Monsieur de Crancey (en se démenant, en étouffant.)
Me voilà remis ; oui, je suis remis.

Monsieur Hardouin
Vous conviendrait-il que madame de Vertillac, madame de Vertillac, entendez-vous, vous suppliât à mains jointes d'épouser mademoiselle sa fille ?

Monsieur de Crancey
Me suppliât.

Monsieur Hardouin
Oui, oui, vous suppliât. Sans trop présumer de mes forces, je pourrais, je crois, l'amener jusque-là.

Monsieur de Crancey
Mais la fuir ! Mais jouer l'indifférence ! Mon ami, ne pourriez-vous pas m'imposer un rôle plus raisonnable et plus facile ?

Monsieur Hardouin
Homme enragé ! Que vous demandé-je ? De ne sortir de votre logis que quand je vous appellerai.

Monsieur de Crancey
Et cette détention durera-t-elle longtemps ?

Monsieur Hardouin
Un jour peut-être.

Monsieur de Crancey
Un jour sans la voir ! Cela ne m'est point encore arrivé. Un mortel jour entier ! Qu'en pensera-t-elle ? Vous êtes un tyran. Allons, j'accorde le jour, mais pas une minute de plus.

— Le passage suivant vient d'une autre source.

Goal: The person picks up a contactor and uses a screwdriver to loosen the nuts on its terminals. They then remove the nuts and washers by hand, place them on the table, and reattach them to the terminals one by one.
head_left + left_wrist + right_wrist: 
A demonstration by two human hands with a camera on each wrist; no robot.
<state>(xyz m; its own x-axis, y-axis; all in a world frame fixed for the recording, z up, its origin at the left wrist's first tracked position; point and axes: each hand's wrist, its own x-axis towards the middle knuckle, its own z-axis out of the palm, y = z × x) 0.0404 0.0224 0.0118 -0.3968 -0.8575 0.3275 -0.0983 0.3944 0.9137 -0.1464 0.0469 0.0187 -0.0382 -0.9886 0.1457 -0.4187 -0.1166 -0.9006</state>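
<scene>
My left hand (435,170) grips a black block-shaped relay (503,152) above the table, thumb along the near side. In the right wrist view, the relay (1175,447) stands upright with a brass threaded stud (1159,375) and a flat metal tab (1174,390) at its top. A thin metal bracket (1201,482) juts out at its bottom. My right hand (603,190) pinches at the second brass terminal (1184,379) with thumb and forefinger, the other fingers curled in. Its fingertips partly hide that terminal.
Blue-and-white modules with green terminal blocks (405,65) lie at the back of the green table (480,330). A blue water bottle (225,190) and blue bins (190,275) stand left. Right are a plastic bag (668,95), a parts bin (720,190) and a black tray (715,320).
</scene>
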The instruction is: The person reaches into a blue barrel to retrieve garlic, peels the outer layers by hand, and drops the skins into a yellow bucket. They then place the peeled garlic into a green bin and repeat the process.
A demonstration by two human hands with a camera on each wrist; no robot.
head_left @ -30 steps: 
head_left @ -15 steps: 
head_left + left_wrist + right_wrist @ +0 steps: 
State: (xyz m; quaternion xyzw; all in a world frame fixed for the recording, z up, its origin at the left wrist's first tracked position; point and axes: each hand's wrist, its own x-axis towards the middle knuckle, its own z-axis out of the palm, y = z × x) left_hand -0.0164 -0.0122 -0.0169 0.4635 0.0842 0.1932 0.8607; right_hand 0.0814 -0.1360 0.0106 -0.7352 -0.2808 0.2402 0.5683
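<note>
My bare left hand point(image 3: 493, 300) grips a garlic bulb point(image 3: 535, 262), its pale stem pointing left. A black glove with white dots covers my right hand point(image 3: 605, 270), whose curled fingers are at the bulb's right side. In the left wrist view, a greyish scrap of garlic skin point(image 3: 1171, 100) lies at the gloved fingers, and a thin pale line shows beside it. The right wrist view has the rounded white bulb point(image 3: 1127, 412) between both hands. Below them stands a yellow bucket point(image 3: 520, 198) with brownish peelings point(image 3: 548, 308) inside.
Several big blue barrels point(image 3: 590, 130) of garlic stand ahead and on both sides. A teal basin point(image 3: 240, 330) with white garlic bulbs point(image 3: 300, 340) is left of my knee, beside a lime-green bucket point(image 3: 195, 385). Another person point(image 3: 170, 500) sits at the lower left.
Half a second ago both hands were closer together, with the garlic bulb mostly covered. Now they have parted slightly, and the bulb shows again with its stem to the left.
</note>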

À propos, vous ne savez pas ce qui m'est passé par la tête lorsque je conduisais leur voiture : au moindre signe de mon amie, je les enlevais toutes deux.

Monsieur Hardouin
Qu'eussiez-vous fait de la mère ?

Monsieur de Crancey
Je ne sais ; mais l'aventure eût fait un tapage enragé, et il aurait bien fallu qu'elle m'accordât sa fille. Celle-ci ne l'a pas voulu ; je crains bien qu'elle ne s'en repente.

Monsieur Hardouin
Et vous formiez ce projet sans scrupule ?

Monsieur de Crancey
Aucun.

Monsieur Hardouin
Comment ! vous êtes presque digne d'être mon confident. Allez, renfermez-vous, et pour paraître, attendez mes ordres suprêmes.

Monsieur de Crancey
Et je les recevrai avant la fin du jour ?

Monsieur Hardouin
Avant la fin du jour.

Monsieur de Crancey
Combien je vais souffrir et m'ennuyer ! Que ferai-je ? Je relirai ses lettres, je lui écrirai, je baiserai son portrait, je…

Monsieur Hardouin
Adieu ! adieu !… Quelle tête ! Mais c'est ainsi qu'il faut aimer, ou ne pas s'en mêler.